I do a lot of this, so it would be good to clear up the best way!

Tarakan
 
I haven't purposely done it in my one-author works, but it's been done successfully before. What I think is important is to keep it clear to the reader. Sectionalize it obviously or at least put it into a pattern that the reader can quickly grasp and follow (like the perspective of the same action by the two in alternating paragraphs).

My coauthor and I do it in our Shabbu stories, but each change of perspective/voice is marked by a section change and, usually, a subhead identifying who's perspective the section is in.
 
Head hopping/changing POV during a sex scene. Do you have any particular techniques on doing this successfully? Using line breaks between the different characters thoughts/experiences for example.

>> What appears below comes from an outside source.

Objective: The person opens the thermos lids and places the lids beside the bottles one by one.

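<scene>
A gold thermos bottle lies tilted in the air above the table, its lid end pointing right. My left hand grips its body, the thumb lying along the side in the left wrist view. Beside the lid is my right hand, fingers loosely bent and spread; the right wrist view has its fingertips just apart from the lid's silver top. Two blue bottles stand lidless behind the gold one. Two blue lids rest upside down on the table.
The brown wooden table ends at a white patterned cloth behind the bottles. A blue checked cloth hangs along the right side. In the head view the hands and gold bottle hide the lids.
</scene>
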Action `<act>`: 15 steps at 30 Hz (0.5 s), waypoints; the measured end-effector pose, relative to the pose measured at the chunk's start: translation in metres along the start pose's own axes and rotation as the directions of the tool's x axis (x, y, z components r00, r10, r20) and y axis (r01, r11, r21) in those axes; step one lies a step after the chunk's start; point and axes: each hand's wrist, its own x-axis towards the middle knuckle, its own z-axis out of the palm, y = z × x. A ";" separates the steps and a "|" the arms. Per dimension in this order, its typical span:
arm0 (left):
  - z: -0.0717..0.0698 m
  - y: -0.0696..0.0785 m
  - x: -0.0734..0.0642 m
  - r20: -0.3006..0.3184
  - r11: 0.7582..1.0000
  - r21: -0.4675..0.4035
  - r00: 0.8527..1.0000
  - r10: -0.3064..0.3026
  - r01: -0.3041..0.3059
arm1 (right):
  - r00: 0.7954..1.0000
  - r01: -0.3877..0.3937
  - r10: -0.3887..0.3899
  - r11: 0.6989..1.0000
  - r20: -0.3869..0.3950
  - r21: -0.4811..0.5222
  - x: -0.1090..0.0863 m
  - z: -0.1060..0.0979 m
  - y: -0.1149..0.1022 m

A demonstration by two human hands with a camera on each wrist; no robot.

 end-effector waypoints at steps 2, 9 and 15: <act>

I do a lot of this, so it would be good to clear up the best way!

Tarakan

I've done that in my Pixie stories, which are mostly written in third person limited from her point of view. During sex scenes I sometimes switch to the point of view of whoever is most active. I originally did it without thinking about it. It seems completely innocuous, and no one's ever commented or complained.

That would probably be more of a problem if you write in first person.
 
I don't usually do this, but I did do it conspicuously in one story, and it ended up being my most popular (most read) story by far. The key is to just be clear which head you are in, and also to establish early on that you are telling the story from two points of view. What's jarring is when you start a story from one POV and then suddenly switch to another in the same scene. If you get the reader accustomed to two POVs and are clear throughout then it makes it easier for the reader.

My general rule (not followed in the story referenced above) is to switch POVs after the end of a scene.

I should add that I do NOT switch first person POVs. I don't like stories that do that. I prefer third person omniscient POV.
 
Head hopping/changing POV during a sex scene. Do you have any particular techniques on doing this successfully? Using line breaks between the different characters thoughts/experiences for example.

I do a lot of this, so it would be good to clear up the best way!

Tarakan

I've been intrigued by this style/approach for some time now. In my most recent two stories I have played with it. My first attempt was Our Femdom Valentine. There is a discussion of this story on AMD's Review thread in Story Feedback.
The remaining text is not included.